Curate the blog

Monday 19 February 2024 (week 17) – 13.00 UK time
Curate your blog deadline
add a page called ‘Unit 1 assessment’ to your blog – copy and paste the learning outcomes for Unit 1 and provide links and short comments to show how you have met these learning outcomes

Learning Outcome 1:
Formulate, describe and implement a challenging and self-directed programme of study, relating to your Study Statement.
(Assessment Criteria: Enquiry)

Open development of a series of paintings / works taking William Blake’s ‘the Book of Urizen‘ as a starting point. Urizen as a realisation of the consequences of the politics and philosophies of hierarchies and oppression. A multiplicity of landscapes folded into each other creating spaces of imagination and invention.

Reading through a variety of texts finding writings to mix into the images – picking a part language to find interesting contrasts and connections. Searching out different voices to add to the mix – including a little humour.
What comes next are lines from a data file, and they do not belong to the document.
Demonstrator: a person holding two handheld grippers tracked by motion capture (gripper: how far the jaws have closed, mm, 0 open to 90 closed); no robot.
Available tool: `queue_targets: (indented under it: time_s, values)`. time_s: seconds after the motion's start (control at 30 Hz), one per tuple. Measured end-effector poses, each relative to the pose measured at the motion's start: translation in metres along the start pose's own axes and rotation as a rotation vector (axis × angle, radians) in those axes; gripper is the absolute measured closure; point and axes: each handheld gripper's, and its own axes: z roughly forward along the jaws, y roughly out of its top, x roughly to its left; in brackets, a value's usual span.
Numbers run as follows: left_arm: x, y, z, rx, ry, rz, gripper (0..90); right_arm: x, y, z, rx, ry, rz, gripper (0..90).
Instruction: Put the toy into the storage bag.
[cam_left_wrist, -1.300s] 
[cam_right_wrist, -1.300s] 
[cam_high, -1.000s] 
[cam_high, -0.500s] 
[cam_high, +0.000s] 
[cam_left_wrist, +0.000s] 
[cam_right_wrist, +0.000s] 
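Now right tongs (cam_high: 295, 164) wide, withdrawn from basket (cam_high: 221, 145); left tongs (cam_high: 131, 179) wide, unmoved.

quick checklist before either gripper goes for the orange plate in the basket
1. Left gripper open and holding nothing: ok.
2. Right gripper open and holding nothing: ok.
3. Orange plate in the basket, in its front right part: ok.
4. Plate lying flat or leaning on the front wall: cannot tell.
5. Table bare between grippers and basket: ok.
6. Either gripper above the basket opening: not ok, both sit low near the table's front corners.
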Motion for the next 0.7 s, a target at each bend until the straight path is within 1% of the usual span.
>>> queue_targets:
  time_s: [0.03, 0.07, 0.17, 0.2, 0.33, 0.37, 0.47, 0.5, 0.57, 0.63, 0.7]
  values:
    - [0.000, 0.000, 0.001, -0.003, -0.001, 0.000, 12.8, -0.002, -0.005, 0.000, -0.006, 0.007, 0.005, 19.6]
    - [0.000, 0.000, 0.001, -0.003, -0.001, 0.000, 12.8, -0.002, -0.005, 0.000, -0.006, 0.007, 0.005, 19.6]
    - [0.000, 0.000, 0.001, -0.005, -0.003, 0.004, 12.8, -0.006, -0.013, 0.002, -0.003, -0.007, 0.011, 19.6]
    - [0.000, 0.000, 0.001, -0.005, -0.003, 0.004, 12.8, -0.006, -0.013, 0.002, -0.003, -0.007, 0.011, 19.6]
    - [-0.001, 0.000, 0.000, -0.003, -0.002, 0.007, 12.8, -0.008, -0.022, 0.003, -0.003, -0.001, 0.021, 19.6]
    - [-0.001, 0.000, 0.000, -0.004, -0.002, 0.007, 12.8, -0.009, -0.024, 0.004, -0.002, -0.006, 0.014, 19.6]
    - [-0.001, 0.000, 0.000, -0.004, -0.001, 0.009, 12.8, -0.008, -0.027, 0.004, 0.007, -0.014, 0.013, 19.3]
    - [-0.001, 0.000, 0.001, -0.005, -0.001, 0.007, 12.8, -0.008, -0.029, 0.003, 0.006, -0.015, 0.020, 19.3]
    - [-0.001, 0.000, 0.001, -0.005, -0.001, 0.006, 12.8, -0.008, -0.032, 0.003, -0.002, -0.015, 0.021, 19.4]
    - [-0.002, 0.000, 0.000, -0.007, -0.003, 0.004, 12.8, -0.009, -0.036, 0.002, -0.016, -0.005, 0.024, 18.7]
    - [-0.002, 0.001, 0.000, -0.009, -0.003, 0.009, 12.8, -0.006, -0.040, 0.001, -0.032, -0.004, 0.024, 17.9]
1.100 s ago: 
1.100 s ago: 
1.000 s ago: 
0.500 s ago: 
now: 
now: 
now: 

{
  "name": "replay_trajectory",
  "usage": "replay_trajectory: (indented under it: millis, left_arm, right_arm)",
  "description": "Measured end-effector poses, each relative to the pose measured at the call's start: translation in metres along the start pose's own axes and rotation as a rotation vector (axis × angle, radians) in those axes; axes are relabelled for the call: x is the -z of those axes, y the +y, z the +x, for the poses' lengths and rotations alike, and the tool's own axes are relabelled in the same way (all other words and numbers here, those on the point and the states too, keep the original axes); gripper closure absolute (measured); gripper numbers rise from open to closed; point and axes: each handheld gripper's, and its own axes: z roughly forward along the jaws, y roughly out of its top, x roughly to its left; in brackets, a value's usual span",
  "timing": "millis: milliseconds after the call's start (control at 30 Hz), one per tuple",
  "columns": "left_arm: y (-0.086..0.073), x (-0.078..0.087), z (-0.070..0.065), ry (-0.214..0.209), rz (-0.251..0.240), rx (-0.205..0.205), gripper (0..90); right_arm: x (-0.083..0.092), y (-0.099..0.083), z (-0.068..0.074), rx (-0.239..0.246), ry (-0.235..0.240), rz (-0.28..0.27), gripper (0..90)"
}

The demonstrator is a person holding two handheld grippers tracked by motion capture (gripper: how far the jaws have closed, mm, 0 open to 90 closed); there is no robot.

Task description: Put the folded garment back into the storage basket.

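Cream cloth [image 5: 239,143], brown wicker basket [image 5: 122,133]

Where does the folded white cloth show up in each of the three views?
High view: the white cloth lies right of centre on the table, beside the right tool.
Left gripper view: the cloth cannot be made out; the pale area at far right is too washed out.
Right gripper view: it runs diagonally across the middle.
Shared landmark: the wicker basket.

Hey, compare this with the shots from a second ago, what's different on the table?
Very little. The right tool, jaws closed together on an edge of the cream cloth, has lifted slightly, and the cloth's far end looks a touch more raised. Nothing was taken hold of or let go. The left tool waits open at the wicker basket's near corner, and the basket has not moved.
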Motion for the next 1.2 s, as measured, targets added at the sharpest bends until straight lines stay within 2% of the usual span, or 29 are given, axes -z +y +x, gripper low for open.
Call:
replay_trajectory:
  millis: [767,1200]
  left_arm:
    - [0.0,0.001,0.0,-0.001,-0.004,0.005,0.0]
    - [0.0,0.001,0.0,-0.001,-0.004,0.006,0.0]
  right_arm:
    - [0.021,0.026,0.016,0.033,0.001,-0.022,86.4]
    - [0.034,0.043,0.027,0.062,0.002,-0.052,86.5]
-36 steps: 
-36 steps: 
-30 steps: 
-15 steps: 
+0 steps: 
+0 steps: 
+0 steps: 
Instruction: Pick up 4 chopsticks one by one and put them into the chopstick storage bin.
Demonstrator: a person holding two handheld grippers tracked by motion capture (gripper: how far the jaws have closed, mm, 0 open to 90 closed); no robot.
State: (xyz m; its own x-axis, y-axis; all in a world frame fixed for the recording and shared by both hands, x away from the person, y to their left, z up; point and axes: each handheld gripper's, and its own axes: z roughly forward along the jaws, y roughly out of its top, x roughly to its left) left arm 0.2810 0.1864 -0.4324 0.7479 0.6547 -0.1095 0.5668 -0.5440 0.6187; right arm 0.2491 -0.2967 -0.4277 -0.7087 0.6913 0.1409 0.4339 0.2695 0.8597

The blog gives a basic foundation to fall back on – I can look back on previous posts to back up (or invigorate) current streams of research – maybe follow up unfinished ideas or use as a springboard to go off on a tangent.

Blake text ‘the book of urizen’ as my central point of text relating to contemporary propositions of what ‘urizen’ and ‘Babylon’ might be. I can use it as a point from which I can strike out – use it to touch on a broad range of ideas and images.

Oblique studies of poets and artists who bring disparate elements together.

Keeping the blog loose and interconnected – spreading ideas over numerous blogs – allowing me to think on how I develop ideas, and understand the more complex writers I’m following. Connections can grow and deepen given the time for me to contemplate. Slowing time in study as an element of core work ethic.

Taking disparate sources of study and giving them connections opening up a mix of values and forms.

Learning Outcome 2:
Implement appropriate working methods for building an independent and effective self-organisation that enables the critical engagement with practice-based research.
(Assessment Criteria: Process)

Starting a thought in one blog post and then continuing it in another – sometimes after a considerable time and number of other blogs.

This helps me – rather than coming up with glib or or over contrived conclusions / arguments – I stretch them out so I can think through ideas over a longer period of time, I find consciously focusing on another topic / subject helps the ideas brew. So as the blog shifts its focus and tone and purpose I can test things out to see how they might co-exist. A clear point of interest might inspire a specific painting, a title, a series of paintings or maybe further lines of study.

Primary texts and secondary texts.

This last post holds a quote from A. L. Morton placed beside a drawing of a figure from ‘the book of urizen’ – the latter started in a visit to a print held at the Fitzwilliam Museum in Cambridge – an original from Blake’s own hand.

Drawing and photography are my primary tools for collecting information in person. I have been in touch with Prynne directly and started questioning Blake scholars through contacts and social media.

Learning Outcome 3:
Communicate a critical understanding of your developing practice.
(Assessment Criteria: Knowledge, Communication)

Threaded through my processes and practises is games and meditations on time. A form of history painting emphasising our landscapes as built environments – physically, politically and historically, Bringing in information detritus and material dissolution and visual syllogisms.

Using Blake’s philosophical and political systems to bring out political themes and exploring the processes he evokes as well as those he patterns through his poetry.

A broad range of painting and drawing experience to investigate materials and continue to increase recycling of waste to create paints and devising more sustainable tools.

I give a great deal of attention to art and artists around me, engaging with dialogues and exhibiting together. Contributing design to fellow artists work. Good knowledge and research skills to expand knowledge of painting – in terms of materials and theory.

There’s a little provocation in the manner of the blog – what’s useful to me offers the reader a frustrated read, I do not want it to be easy for the reader – one blog post rarely functions as a piece to itself but requires further blog posts which give some context and perhaps more information for explication.

The paintings and drawings follow similar purposes, it’s for the viewer to judge behaviour and values and search for meaning. Titles and complementary writing might complicate more, or give poetic counterpoint. Counterpoint is how I build relations between the broad variety of values, subjects and forms. Texture and colour, forms open or in transmutation; all give physical weight to physical object.